Animal rights group questions Forest Preserve District's deer culling program

District officials firmly deny cruelty claims

JOLIET – A regional animal protection organization is questioning the need for and safety of the Will County Forest Preserve District’s deer culling program.

Steve Hindi, president of the group Showing Animals Respect and Kindness, claims hidden video his group says it captured during a deer culling event in Will County exposes unnecessary cruelty. In the video, he alleges, a trained sharpshooter missed its target and the deer was never recovered.

Hindi spoke Thursday before the Forest Preserve District Board.

District officials firmly denied the claims, noting data from the program.

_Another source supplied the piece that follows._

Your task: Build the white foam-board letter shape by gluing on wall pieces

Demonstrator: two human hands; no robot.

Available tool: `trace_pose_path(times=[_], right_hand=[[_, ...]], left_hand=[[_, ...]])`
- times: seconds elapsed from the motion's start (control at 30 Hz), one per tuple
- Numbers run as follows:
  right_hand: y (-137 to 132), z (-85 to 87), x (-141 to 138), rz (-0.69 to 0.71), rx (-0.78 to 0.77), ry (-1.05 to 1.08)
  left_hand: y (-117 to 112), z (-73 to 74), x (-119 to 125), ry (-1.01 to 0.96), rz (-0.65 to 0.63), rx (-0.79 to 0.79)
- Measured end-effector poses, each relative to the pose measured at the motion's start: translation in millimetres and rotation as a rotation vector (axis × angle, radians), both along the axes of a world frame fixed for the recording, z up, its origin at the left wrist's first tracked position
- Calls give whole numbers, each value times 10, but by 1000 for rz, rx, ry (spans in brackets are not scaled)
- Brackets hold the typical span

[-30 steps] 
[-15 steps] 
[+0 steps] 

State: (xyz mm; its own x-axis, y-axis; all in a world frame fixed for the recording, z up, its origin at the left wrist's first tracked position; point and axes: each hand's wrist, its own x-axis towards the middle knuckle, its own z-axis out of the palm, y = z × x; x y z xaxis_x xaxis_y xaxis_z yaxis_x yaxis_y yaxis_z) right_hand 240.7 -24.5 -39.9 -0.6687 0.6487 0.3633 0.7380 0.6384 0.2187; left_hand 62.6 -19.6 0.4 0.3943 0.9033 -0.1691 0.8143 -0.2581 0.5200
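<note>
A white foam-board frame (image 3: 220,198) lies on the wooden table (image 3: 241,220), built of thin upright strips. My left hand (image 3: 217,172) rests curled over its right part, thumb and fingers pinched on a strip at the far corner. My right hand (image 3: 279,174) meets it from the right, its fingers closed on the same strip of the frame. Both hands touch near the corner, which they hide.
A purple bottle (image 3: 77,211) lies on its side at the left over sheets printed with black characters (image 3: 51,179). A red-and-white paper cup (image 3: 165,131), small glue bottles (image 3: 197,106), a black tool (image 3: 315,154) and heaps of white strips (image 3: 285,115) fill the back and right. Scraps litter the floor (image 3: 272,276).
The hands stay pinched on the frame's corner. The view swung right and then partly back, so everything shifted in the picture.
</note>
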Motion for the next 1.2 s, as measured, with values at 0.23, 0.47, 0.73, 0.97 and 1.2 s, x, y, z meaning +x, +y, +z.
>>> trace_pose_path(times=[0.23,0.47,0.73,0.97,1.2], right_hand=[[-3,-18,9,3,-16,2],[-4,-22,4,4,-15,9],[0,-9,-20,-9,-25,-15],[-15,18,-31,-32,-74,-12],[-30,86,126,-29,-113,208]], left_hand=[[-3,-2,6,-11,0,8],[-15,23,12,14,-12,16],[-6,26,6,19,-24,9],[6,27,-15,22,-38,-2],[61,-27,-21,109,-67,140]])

“The sharpshooters are given a certain number of bullets. Any bullets still left, we receive. Every bullet is accounted for. If there’s a missing bullet, but no deer, that’s how we’d know,” said Marcy DeMauro, forest preserve district executive director. “As of right now, all the data would suggest that we haven’t missed any.”

District officials began the culling program – which is regulated by the Illinois Department of Natural Resources – in 2010 to reduce deer overpopulation in the forest preserves.

The animal rights activist group wants a review of the district’s deer management program.

Board member Bob Howard, D-Beecher, said there’s no way to verify the authenticity of the video circulated by the group SHARK.

“With the invention of this,” he said, pointing to his smartphone, “basically there’s video out there. But the only problem is we can’t tell who’s taking it, if it’s actually in our area. You could take an unethical kill and put it on a video and say it happened in Will County.”

Hindi on Thursday also questioned the need for population reduction, saying the deer remain a healthy weight.

Howard argued it’s more inhumane to wait until a deer population is so overpopulated that resources become limited.

“Without the program, at some point, we’ll reach a point where the acreage that we have will only sustain a certain number of animals,” Howard said. “It would be inhumane to allow it to get to that point.”

DeMauro said there’s also the issue of whether Hindi and his group had permission to set up video cameras on district land. A special use permit is required to film or videotape on district property, DeMauro said, but there’s no record of Hindi or the organization requesting a permit.

Whether the district will pursue any action regarding the alleged unauthorized taping on district land is yet to be determined, DeMauro said.